Der Präsident des Zentralrats der Juden in Deutschland, Josef Schuster, dringt auf ein Gesetz, dass die Rückgabe von NS-Raubkunst regelt. Es werfe Fragen auf, dass gerade Deutschland mit einem Restitutionsgesetz hinterherhinke, sagte Schuster laut Redemanuskript am Donnerstag auf einer Veranstaltung zum 20-jährigen Bestehen der Beratenden Kommission NS-Raubgut in Berlin.
“Ich bin mir bewusst, dass ein solches Gesetz nicht mit einem Handstreich umzusetzen ist. Aber: Ein Land, in dem so viel mit dem Label der sogenannten Wiedergutmachung gekennzeichnet wird, darf sich diese Blöße nicht geben”, so Schuster. Ohnehin sei Wiedergutmachung “ein psychologisch fataler Begriff, der zuweilen selbstgefällig eigentlich höchstens in einem technischen Sinne die Wiederherstellung von Recht meinen kann. Alles andere wäre vermessen.”
Kunstraub im Nationalsozialismus habe sich gezielt und in großem Maße auch gegen eine jüdische Mittelschicht gerichtet.
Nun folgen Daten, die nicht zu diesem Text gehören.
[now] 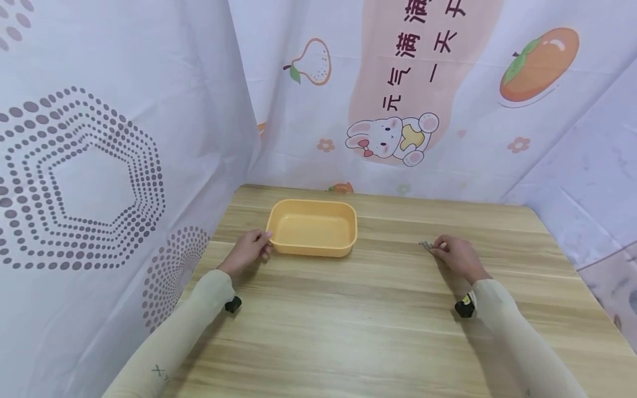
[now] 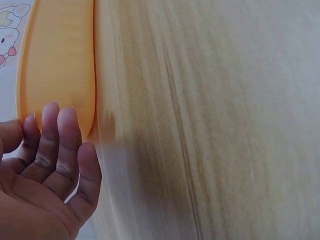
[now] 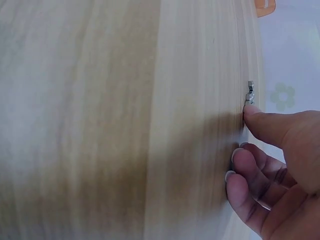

Die betroffenen Werke seien kunsthistorisch vielleicht kaum relevant, spielten jedoch für die Identität von Familien eine große Rolle. “Diese zu zerstören, war der erste Schritt der NS-Vernichtungspolitik gegen Juden.” In der materiellen und immateriellen Aufarbeitung des NS-Unrechts sei in Deutschland bereits viel getan worden. “Ein gerechtes Restitutionsgesetz wäre ein nächster und wichtiger Schritt.”
Bund, Länder und kommunale Spitzenverbände hatten die Beratende Kommission 2003 eingerichtet, um bei Differenzen über die Rückgabe verfolgungsbedingt entzogener Kulturgüter zu vermitteln. Es sei keine gute Quote, dass es seit der Gründung bei der Schiedsstelle in nur 23 Fällen zu einer Mediation gekommen sei, so Schuster. In Deutschland und Österreich seien schätzungsweise 200.000 Kunstwerke in der Nazi-Zeit gestohlen worden.
Er sehe den Grund für diese Entwicklung aber keinesfalls in der Kommission selbst. Ganz im Gegenteil sei sie eine “wichtige Stimme in der Forderung nach Transparenz und Klarheit in Bezug auf die Restitutionsprozesse von NS-Raubkunst”, betonte Schuster. “Nur genau diese Transparenz und Klarheit fehlt mir in der Breite der gesellschaftlichen Debatte häufig.”